◆ ABOUT THIS TASK:
Transcribe only the lines of the listing below from the one holding "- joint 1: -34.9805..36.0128" through the one holding "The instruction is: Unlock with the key", inclusive, without any change.

◆ INFORMATION SUPPLIED:
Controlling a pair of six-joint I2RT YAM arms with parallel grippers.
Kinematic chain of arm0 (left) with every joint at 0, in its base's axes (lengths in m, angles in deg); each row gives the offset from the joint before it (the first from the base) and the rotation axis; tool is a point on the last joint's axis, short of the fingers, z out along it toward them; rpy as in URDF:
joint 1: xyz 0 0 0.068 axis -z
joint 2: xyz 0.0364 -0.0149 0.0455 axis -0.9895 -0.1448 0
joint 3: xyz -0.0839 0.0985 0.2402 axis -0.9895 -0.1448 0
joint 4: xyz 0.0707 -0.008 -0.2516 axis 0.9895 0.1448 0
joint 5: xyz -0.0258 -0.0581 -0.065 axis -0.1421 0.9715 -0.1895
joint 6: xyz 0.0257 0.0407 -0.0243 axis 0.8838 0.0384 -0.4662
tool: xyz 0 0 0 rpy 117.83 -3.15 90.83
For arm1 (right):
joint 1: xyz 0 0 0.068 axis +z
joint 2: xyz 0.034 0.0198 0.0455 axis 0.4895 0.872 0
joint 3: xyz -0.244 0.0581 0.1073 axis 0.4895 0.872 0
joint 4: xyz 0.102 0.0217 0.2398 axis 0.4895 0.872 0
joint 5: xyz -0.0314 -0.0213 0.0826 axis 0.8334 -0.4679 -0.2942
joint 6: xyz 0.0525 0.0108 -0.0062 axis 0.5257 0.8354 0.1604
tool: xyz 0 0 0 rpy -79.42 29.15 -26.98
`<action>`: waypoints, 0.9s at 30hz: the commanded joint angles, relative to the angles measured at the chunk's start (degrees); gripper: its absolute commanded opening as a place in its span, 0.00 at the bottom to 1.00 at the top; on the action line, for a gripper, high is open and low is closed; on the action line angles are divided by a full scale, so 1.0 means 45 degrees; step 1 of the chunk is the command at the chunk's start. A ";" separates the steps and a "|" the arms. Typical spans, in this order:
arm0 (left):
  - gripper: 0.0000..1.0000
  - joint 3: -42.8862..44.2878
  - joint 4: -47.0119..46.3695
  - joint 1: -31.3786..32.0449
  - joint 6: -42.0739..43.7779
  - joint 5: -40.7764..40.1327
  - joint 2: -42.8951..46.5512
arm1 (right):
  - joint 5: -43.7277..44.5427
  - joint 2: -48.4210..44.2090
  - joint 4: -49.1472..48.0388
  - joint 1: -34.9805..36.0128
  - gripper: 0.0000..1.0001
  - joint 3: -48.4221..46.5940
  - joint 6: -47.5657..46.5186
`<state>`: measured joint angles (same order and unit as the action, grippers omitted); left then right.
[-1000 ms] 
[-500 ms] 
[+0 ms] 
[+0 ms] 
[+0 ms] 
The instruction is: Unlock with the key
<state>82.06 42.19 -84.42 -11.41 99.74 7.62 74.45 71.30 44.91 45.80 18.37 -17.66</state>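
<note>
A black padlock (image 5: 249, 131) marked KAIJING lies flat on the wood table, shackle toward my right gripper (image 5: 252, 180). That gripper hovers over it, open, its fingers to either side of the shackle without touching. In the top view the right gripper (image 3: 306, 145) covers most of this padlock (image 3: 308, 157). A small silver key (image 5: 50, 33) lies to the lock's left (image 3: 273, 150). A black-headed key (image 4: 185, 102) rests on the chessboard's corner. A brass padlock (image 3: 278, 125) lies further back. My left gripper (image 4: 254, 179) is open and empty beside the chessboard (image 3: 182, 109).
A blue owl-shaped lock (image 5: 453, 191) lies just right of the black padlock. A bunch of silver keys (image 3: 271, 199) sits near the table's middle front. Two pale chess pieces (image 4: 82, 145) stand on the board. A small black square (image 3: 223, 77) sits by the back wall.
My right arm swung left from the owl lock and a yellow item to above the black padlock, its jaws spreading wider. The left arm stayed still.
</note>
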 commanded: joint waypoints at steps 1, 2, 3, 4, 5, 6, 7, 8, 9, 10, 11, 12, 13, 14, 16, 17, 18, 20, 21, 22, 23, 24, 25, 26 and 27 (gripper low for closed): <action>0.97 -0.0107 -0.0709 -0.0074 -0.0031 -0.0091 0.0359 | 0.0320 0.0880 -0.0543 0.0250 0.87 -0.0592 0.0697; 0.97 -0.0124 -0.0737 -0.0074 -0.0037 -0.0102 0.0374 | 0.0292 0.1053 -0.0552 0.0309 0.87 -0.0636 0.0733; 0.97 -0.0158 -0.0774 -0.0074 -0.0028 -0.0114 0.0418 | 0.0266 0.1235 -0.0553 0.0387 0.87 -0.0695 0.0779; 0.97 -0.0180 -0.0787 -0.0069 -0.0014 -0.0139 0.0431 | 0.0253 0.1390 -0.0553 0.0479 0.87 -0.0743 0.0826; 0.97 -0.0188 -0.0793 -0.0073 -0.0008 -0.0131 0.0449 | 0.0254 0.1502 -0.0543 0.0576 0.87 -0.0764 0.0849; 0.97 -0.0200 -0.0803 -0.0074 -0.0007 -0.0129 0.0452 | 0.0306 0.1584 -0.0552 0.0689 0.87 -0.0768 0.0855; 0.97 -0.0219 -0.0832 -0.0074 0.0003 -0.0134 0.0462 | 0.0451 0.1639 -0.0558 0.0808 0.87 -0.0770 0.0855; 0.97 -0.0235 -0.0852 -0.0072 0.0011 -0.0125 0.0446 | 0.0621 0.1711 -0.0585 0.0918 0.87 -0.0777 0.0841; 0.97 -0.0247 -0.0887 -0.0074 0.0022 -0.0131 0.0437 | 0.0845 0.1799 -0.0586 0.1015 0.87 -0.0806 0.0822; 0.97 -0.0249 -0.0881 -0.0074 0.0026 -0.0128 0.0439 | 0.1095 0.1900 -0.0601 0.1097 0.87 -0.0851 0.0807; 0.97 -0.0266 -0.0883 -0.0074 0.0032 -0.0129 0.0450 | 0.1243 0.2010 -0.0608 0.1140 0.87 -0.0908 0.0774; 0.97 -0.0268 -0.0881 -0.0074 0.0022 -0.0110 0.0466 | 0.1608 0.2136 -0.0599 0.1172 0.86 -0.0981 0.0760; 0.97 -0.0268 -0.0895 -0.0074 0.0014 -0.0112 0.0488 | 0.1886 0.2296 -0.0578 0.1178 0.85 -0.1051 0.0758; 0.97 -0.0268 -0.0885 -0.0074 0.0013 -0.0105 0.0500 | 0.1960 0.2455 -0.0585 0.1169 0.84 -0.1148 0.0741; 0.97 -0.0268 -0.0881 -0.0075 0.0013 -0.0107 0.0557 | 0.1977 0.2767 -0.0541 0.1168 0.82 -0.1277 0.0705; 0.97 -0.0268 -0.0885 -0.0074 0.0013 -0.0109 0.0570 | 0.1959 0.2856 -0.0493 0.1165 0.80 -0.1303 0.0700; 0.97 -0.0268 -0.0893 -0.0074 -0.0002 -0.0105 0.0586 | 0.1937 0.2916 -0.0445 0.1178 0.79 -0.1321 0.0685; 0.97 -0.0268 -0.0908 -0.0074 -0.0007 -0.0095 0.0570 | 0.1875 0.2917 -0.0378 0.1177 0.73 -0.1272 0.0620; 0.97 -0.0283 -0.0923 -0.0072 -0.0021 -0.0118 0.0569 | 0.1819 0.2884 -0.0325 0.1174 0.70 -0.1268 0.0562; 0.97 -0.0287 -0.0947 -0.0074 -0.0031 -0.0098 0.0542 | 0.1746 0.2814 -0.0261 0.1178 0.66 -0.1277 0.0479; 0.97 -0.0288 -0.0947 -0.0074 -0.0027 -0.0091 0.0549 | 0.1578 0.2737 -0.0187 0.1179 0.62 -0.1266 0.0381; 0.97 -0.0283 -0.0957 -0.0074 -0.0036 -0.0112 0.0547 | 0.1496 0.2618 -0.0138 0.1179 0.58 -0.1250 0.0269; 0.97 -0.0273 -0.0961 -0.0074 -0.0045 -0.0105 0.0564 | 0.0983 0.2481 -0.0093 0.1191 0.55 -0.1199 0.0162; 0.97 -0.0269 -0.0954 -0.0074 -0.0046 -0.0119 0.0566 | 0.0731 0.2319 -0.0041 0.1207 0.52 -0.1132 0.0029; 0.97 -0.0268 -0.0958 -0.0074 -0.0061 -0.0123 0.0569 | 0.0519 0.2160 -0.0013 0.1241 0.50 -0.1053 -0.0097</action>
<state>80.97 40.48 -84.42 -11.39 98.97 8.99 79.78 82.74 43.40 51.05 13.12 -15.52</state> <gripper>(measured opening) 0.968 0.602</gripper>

◆ ANSWER BOX:
  - joint 1: -34.9805..36.0128
  - gripper: 0.0000..1.0001
  - joint 3: -48.4221..46.5940
  - joint 6: -47.5657..46.5186
`<state>`: measured joint angles (same order and unit as the action, grippers omitted); left then right.
[-1000 ms] 
[-500 ms] 
[+0 ms] 
[+0 ms] 
[+0 ms] 
The instruction is: Unlock with the key

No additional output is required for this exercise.